Wednesday, May 31, 2017

King Charles III

What might be: King Charles III, a meta play

As readers of this blog might have already guessed I’m intrigued by meta literature. One reason I’ve also been loving McSweeney’s lately. It’s a sort of meta comedy or satire when a journal decides to run Trump’s Black History Month speech in its entirety—as humor.

The whole meta thing seems to fit into what’s going on right now. I mean a reality TV star becomes president. He says something is fake or declares suddenly top-secret intel is now declassified. Climate change is a hoax, as also is his campaigns involvement with Russia. Up is down and down is up. When people talk about surreal, then I immediately think they’re talking about this administration.

I’ve told a few close friends this: I grew up with an illogical mother. It was hard on a day to day basis to ever know what she might do. One might think it was a mother/daughter thing—I know I tried to believe this—but through the years I saw that at times her thinking was disordered, irrational. I was at a loss. There was no talking to her or redirecting. Lately I’ve been feeling again this powerlessness.

King Charles III is a 2014 play in blank verse by Mike Bartlett about the current Prince of Wales and what MIGHT happen when the present Queen Elizabeth passes away. But the characters are Shakespearean, driven by their own greed for power, palace intrigue, and morally conflicted by passion and loyalty. In the midst of this tele-play Diana makes an appearance as a midnight ghost. She is lovely.

I wonder home the Royal Family received this play. Let’s just say Kate Middleton who in the tabloids appears to us as a wonderful girl who has provided an heir and wears her clothes beautifully comes across in King Charles III as complex, layered, a bit of a bitch. Will is able to be swayed, Charles rises to the occasion and beyond, Harry is on the surface the playboy, but underneath torn between loyalty to his family and the idea of a monarchy. My favorite line—again with echoes here of the stereotype Charles has been portrayed as—“will I go back in the public’s eye to the doddering gardener?”

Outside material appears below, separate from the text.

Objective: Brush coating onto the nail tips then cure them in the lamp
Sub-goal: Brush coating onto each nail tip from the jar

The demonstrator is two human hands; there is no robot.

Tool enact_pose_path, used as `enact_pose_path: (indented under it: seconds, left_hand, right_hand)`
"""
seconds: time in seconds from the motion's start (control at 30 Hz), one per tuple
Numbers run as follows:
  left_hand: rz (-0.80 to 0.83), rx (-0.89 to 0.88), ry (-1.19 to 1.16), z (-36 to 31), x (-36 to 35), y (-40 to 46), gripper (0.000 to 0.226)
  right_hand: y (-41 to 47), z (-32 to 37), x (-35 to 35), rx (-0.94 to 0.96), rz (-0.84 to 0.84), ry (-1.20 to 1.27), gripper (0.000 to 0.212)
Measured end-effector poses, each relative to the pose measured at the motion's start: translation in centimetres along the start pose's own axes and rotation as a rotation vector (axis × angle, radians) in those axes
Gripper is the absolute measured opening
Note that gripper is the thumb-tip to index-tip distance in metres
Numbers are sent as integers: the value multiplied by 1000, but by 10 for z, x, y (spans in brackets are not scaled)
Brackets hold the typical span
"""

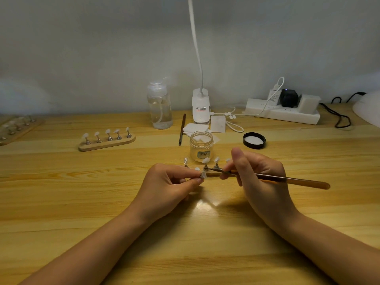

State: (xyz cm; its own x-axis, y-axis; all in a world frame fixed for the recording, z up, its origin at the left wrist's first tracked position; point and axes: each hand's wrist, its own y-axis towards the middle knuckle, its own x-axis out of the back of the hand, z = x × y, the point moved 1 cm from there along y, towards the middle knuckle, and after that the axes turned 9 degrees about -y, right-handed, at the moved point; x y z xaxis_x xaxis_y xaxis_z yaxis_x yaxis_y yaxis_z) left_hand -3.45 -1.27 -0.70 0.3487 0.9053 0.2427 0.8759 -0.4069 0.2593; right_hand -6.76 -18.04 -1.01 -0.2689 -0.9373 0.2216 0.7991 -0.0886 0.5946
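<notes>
At the middle of the wooden surface (61, 202) the left hand (172, 182) pinches a small metal peg with a white nail tip (203, 175) between thumb and curled forefinger. The right hand (255, 177) grips a thin brush (287, 179) like a pen, fingers curled round it, its handle running out to the right and its fine end pointing left, close to or touching the held tip; contact cannot be told. Just behind the hands stands a row of further nail tips on pegs (206, 161), their wooden base mostly hidden by the fingers. Directly behind that row sits an open clear jar (201, 146), with its black lid (254, 140) lying to the right, apart from it. Toward the left lies a wooden stand (107, 143) carrying five tips on pegs, and another holder (15, 128) lies at the left edge, partly cut off. Along the back edge are a clear pump bottle (159, 105), a second brush (182, 129) lying flat, white paper pads (193, 128), a white clip lamp (201, 105) with a long neck, and a white power strip (283, 112) with plugs. A white rounded object (368, 108) shows at the right edge.
</notes>
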Motion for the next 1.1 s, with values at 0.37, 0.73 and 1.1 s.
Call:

The play plays with us. The media and the public—in fact the characters turn to us, the audience, to address us. At one point Kate Middleton looks straight into the camera and says: You don’t know me.

This is the type of playwriting that I think today’s audience I captivated by. We are now so jaded by reality that meta material is readily accepted. We are now able to watch ourselves watch ourselves—wondering how it will all turn out.